Menurut saya terdapat beberapa kelebihan dalam diri yang bisa bermanfaat untuk keluarga saya terutama pak suami. Saya orangnya termasuk rapi dan orderly, sifat saya ini mengimbangi pak suami yang agak disorganize dan cenderung nyimpan barang sembarangan, apalagi di rumah hehehe. Kalau pak suami orangnya spontaneous, saya cenderung organised dan harus planning sesuatu. Misalnya mau pergi atau liburan, saya lebih planning  kemana saja dan apa saja yang harus dibawa. Dalam hal keuangan, karena saya detail, saya rajin mereview dan membuat laporan finansial keluarga. Selain itu karena saya orangnya talkative dan voice my feeling easily, saya bisa lights up the room, mencairkan gunung es hehe.

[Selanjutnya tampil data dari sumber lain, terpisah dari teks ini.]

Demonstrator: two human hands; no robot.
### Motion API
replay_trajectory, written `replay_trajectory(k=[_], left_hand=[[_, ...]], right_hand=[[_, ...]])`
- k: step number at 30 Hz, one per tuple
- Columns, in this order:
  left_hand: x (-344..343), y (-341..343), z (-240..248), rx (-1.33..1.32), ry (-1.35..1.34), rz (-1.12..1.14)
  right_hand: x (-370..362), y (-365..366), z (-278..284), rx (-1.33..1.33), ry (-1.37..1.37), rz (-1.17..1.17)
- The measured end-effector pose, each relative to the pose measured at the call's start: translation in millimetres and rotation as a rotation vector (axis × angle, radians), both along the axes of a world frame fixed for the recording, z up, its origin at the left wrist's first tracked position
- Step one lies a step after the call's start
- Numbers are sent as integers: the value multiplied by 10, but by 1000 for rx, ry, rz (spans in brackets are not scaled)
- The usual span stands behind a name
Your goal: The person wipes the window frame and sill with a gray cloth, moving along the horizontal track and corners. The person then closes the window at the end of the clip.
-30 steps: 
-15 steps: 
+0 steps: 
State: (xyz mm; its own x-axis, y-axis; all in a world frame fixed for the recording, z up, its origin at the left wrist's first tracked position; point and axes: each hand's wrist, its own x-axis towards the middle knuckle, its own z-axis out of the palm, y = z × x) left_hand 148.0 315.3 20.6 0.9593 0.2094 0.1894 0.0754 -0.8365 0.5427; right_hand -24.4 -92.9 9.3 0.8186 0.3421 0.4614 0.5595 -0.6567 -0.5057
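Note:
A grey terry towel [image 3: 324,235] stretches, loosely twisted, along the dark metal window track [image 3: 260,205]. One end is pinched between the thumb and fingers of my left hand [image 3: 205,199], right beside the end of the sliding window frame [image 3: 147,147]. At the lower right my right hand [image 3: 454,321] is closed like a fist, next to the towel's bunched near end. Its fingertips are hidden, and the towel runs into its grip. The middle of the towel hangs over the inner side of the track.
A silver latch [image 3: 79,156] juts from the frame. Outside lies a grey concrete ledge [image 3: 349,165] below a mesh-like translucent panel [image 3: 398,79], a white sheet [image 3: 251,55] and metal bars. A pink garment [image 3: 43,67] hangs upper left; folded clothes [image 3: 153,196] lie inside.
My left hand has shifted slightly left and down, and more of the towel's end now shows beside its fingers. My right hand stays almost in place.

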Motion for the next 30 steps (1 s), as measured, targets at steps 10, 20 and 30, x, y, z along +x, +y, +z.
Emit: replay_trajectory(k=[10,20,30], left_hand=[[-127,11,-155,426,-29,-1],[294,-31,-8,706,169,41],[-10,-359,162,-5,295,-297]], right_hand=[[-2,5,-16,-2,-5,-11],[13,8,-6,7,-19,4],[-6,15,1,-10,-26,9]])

Dalam 18 bulan pernikahan, 12 bulannya kami menjalani LDM (long distance marriage). Sejak 2 bulan yang lalu, karena sesuatu saya dan suami kembali menjalani LDM. Saat ini pak suami tinggal di Surabaya dan saya kembali ke Bandung dengan orang tua saya. Kalau boleh milih dan bisa sih tentu saya lebih ingin tinggal bersama ya, tiap hari ketemu dan bareng-bareng hehe. Tapi saya percaya aja kalau Allah punya rencana dan jalan yang terbaik untuk kami. Salah satunya saya jadi bisa menemani orang tua saya lagi di rumah karena adik saya baru saja mulai kuliah dan tidak tinggal di rumah.

Rumah orang tua ini sudah kami tinggali sekitar 21 tahun, sudah lama ya :) Lingkungan rumah disini sebenarnya jarang bersosialisasi satu sama lain karena pada sibuk bekerja dan jarang dirumah. Walaupun begitu, saya kenal dengan tetangga sekitar, minimal yang ada disekitar saya. Kalau ada masalah pun Alhamdulillah saya tidak sungkan minta bantuan tetangga sekitar dan dibantu. Namun biasanya yang ikut acara RT atau acara komplek ya bapak ibu saya aja hehe. Jujur saja saat ini saya masih bingung sih kalau ditanya tantangan apa yang ada disini dan kontribusi apa yang saya pribadi bisa lakukan. Sementara ini yang saya bisa lakukan adalah menjadi tetangga yang baik dan berpikir lagi bagaimana agar saya bisa lebih bermanfaat bagi lingkungan.